Public Release: 

Small rise in booze duty might cut violence-fueled emergency department visits by 6,000/year

Tax system reforms in England/Wales might be better than minimum pricing

BMJ

A small rise in duty imposed on alcohol sold in retail outlets, pubs and restaurants, of just 1% above inflation, might cut violence-fuelled emergency care department visits in England and Wales by an annual 6000, suggests research published online in Injury Prevention.

This approach might be more effective at curbing the toll of injuries sustained through violence than minimum unit pricing for alcohol, suggest the researchers.

Worldwide, interpersonal violence was the second leading cause of death among young men aged 15-29 in 2012, and more than 210,000 people sought emergency care in England and Wales for injuries sustained during an episode of violence in 2015.

Excess alcohol consumption has been linked to violence, but the exact nature of the association is unclear, although the evidence also points to a link between pricing and consumption.

In a bid to clarify these associations, the research team assessed the impact of on-trade (pubs/clubs/bars) and off-trade (retail outlets) alcohol pricing, as well as socioeconomic and environmental factors, on the rate of violence-fuelled attendances at emergency care departments in England and Wales.

They did this by looking at anonymised data collected on adults who had visited a sample of 100 emergency care (A&E) departments across England and Wales between 2005 and 2012, as a result of injuries sustained during an episode of violence.

The researchers also looked at nationally available data on alcohol pricing and expenditure, and prevailing socioeconomic factors for the 8 year period.

Between 2005 and 2012, just short of 300,000 visits were made by adults to 100 emergency care departments in England and Wales as a result of injuries sustained during violence, equating to an estimated 2.1 million visits in total across all facilities.

Three out of four attendees were men, aged between 18 and 30; and monthly injury rates among men were around three times as high as they were among women.

Regional and seasonal variations were also evident, with higher violence fuelled injury in the North West and North East of England and in Wales, and during the summer months (June-August).

Analysis of the data showed that lower on-trade and off-trade alcohol prices were associated with higher numbers of violence fuelled attendances at emergency care departments, after taking account of poverty, differences in household income, spending power and time of year.

The researchers calculated that an estimated rise in on-trade alcohol prices of 1% above inflation could cut the annual tally of violence fuelled emergency care visits by 4260, while the equivalent increase in off-trade alcohol prices could mean 1788 fewer annual attendances, adding up to around 6000 fewer visits in total.

However, of all the factors studied, poverty and the disparity between the haves and have- nots were the strongest predictors of violence fuelled injury rates.

A 1% drop in the prevalence of poverty and a 0.01 fall in the difference between those at the top of the income scale and those at the bottom could result in 18,000 fewer violence fuelled visits to emergency care every year, calculate the researchers.

They point out some caveats: emergency care data on violence are likely to be an underestimate as patients may be unwilling to reveal the cause of their injuries while the data only reflect the more serious end of the spectrum. Furthermore, living close to an emergency care department may influence the likelihood of using it for treatment.

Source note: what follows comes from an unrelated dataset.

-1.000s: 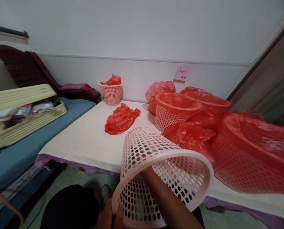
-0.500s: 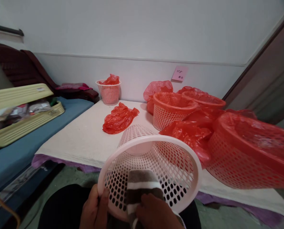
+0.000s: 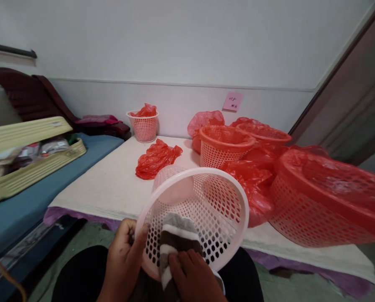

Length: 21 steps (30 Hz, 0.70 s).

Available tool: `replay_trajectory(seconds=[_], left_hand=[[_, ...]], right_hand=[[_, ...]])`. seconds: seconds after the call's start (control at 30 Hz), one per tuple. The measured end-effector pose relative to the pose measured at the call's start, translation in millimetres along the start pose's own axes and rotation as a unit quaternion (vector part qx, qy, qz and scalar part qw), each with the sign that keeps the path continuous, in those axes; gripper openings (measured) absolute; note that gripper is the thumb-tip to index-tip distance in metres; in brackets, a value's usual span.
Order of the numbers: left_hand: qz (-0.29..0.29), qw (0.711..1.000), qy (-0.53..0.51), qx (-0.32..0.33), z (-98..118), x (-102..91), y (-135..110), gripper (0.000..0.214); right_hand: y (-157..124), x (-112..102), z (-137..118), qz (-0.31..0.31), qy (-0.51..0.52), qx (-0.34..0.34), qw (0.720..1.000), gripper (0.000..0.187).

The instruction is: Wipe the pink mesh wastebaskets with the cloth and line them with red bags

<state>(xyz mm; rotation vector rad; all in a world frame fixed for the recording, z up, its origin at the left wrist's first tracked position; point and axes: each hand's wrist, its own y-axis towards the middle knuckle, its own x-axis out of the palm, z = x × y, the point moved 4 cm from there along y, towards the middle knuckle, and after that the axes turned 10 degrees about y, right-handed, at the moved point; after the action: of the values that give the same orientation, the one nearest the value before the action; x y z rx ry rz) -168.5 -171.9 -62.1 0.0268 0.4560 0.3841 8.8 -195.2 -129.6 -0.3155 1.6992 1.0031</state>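
Observation:
A pale pink perforated plastic basket is tipped with its mouth toward me, above my lap. My left hand grips its near rim, thumb inside and fingers wrapped outside. My right hand presses a brown and white striped cloth against the inside wall of the basket near the rim, fingers curled on the cloth.
A white padded surface carries a loose red plastic bag, a small lined basket at the wall, and several red-lined baskets on the right. An open yellow case lies on a blue mattress at left.
The basket has turned so its mouth faces me and moved slightly left. My right arm has come out of the basket, and the hand now holds the striped cloth at the rim.

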Motion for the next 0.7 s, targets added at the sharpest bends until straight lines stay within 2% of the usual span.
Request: replay_trajectory(seconds=[0.13,0.23,0.33,0.4,0.47,0.53,0.6,0.7], left_hand=[[-0.015,0.999,-0.034,-0.026,-7,3.5,-5,0.037],[-0.065,0.993,-0.069,-0.068,-22,14.8,-20,0.039],[-0.073,0.985,-0.114,-0.109,-36,25.2,-40,0.047],[-0.038,0.982,-0.123,-0.142,-44,26.5,-49,0.052],[-0.01,0.981,-0.118,-0.156,-50,24.5,-52,0.053],[-0.013,0.986,-0.092,-0.142,-53,21.2,-50,0.051],[-0.018,0.992,-0.054,-0.112,-55,17.2,-46,0.049],[-0.036,0.997,-0.021,-0.066,-53,16.4,-41,0.043]], right_hand=[[19,-8,-6,0.02,0.037,-0.002,0.999,0.039],[39,-20,-12,0.03,0.135,0.03,0.99,0.057],[52,-23,-13,0.033,0.273,0.106,0.956,0.069],[54,-20,-12,0.02,0.359,0.139,0.923,0.069],[53,-14,-8,-0.015,0.402,0.142,0.904,0.067],[50,-6,-1,-0.068,0.373,0.142,0.914,0.063],[49,2,12,-0.117,0.287,0.145,0.94,0.057],[53,14,41,-0.152,0.167,0.177,0.958,0.039]])
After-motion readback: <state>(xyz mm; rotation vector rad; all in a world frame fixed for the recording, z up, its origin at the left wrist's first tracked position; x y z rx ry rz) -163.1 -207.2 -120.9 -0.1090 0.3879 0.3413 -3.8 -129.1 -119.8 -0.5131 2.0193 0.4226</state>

And, given the high proportion of 18 to 30 year old men in the sample, it is likely that the data represent street violence rather more than domestic and other types of violence, say the researchers.

Nevertheless, their findings have important policy implications, they say, concluding that government policies targeting poverty and financial inequality in England and Wales "could lead to substantial reductions in violence nationally."

But any such policy would need to increase the price of alcohol in both markets, especially on-trade, they emphasise, adding: "The additional tax revenue gained, estimated at close to £1 billion a year, would be at the Treasury's disposal, and could be used to offset the cost of alcohol related harm to the NHS."

And they suggest: "Reforming the current alcohol taxation system may be more effective at reducing violence related injury than minimum unit pricing."